For another (similar) viewpoint concerning honest obituaries, see:

http://www.theguardian.com/commentisfree/2013/sep/16/obituaries-honesty

2 comments

  1. handselkoan

    Honest obits would be better, just don’t read the whole thing to the bereaved, necessarily. Dishonest ones may be the first step in aggrandizing those who don’t deserve it–and it may detract from a lesson the deceased would have wanted his or her family to learn, if possible, without making the same sorts of mistakes.

    Liked by 1 person

  2. Ryan

    I don’t honestly know how I feel about this, maybe it depends on the situation. I don’t like hearing how great a person was, especially when it is said of them that they have gone to be with the Lord and they obviously did not live their life this way. I believe that sends a very bad and damaging message, it isn’t helpful to the grieving (because burying something under lies never helps), and potentially harmful to those who may be living their lives the same way (well he was doing drugs right up to the end and now he’s at peace and happy, why should I stop?).

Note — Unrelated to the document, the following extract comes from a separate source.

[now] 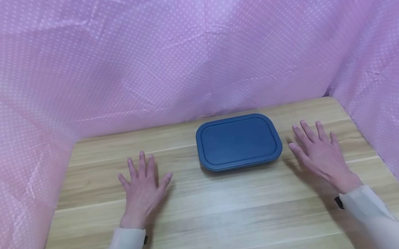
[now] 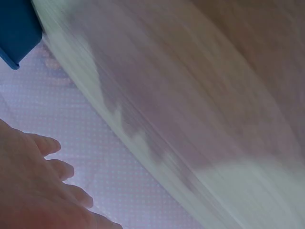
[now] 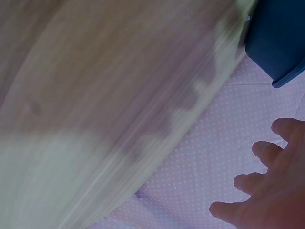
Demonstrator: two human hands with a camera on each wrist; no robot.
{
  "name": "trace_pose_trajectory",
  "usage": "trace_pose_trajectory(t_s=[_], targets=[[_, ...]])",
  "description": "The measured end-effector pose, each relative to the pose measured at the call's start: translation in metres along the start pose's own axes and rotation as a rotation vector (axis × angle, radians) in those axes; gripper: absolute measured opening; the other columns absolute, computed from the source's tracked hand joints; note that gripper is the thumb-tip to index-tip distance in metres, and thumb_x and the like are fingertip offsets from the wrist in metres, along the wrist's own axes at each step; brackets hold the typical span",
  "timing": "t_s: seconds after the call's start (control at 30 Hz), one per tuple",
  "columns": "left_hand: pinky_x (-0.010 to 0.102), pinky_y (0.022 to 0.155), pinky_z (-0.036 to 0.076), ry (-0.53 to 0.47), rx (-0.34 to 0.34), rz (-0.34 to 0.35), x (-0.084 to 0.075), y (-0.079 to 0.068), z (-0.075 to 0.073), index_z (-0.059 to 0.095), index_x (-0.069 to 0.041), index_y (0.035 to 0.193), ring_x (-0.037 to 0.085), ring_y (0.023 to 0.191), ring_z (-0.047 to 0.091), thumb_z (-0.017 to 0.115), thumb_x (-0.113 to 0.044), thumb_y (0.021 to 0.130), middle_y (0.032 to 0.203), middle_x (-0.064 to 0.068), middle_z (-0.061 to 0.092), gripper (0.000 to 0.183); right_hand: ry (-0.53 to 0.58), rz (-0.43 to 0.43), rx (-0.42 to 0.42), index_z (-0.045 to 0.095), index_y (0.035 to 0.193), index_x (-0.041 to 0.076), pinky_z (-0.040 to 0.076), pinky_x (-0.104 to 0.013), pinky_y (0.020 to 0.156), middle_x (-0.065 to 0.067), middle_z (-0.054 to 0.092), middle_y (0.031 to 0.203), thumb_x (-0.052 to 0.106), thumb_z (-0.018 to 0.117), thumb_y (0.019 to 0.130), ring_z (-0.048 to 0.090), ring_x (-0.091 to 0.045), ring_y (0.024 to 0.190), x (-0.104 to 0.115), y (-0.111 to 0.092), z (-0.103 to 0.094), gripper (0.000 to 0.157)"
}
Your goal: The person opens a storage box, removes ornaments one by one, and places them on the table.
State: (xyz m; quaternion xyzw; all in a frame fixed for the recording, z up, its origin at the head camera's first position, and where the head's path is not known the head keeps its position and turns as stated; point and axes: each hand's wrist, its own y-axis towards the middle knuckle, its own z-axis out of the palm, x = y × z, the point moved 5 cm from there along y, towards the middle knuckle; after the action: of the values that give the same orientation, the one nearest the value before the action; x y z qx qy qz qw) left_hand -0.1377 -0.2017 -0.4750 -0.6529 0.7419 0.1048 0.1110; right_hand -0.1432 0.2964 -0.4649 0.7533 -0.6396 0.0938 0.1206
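Note:
A dark blue rectangular container with a lid (image 1: 239, 141) sits toward the back of the table, a little right of centre. My left hand (image 1: 143, 189) is spread over the table to its left, fingers pointing away from me and thumb toward the container. On the other side, my right hand (image 1: 321, 154) is spread too, its thumb close to the container's right edge. Neither hand holds anything. In the left wrist view a corner of the container (image 2: 19, 31) shows at upper left; the right wrist view has its side (image 3: 276, 43) at upper right.
The wooden table (image 1: 216, 227) has light, striped planks and rounded back corners. Pink cloth with white dots (image 1: 186, 47) hangs behind it and along both sides. Both forearms wear pale sleeves (image 1: 126, 244), and a small dark piece (image 1: 339, 203) shows at the right cuff.

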Motion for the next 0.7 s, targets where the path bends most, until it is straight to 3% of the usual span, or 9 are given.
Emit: trace_pose_trajectory(t_s=[0.4, 0.7], targets=[[0.079, 0.109, -0.013, -0.029, -0.002, -0.018, -0.008, 0.003, -0.002, 0.018, -0.005, 0.166, 0.053, 0.153, -0.010, 0.034, -0.069, 0.103, 0.172, 0.019, -0.003, 0.091, 0.017, 0.018, -0.027, 0.021, 0.167, 0.015, 0.005, -0.081, 0.110, -0.017, 0.013, 0.172, 0.051, 0.030, 0.111, -0.001, -0.054, 0.154, 0.002, 0.002, 0.001, 0.068], [0.077, 0.110, -0.014, -0.120, 0.027, -0.044, -0.016, 0.005, 0.004, 0.012, -0.006, 0.167, 0.049, 0.153, -0.016, 0.035, -0.069, 0.103, 0.172, 0.020, -0.008, 0.093, 0.039, 0.013, -0.033, 0.022, 0.166, 0.014, 0.007, -0.080, 0.112, -0.018, 0.014, 0.171, 0.051, 0.031, 0.111, 0.002, -0.055, 0.153, 0.013, 0.003, 0.007, 0.068]])
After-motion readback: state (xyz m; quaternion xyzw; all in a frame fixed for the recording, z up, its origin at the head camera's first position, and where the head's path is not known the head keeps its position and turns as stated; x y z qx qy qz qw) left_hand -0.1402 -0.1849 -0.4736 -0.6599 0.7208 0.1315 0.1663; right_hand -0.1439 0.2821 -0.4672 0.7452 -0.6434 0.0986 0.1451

    I think the obituary could be a good place to spread a message, especially if the person died because of something harmful they were doing to themselves and there are people whom they knew that are doing the same and would read that and possibly turn from it. During a funeral is another good place we need to be a little more honest and not cover things under a false life the person didn’t really live.

    However, we should always leave the headstone for the truly enlightened words to live by anyway:
    “Here lies Byron Vickers, Second Fastest Draw in New Austin.”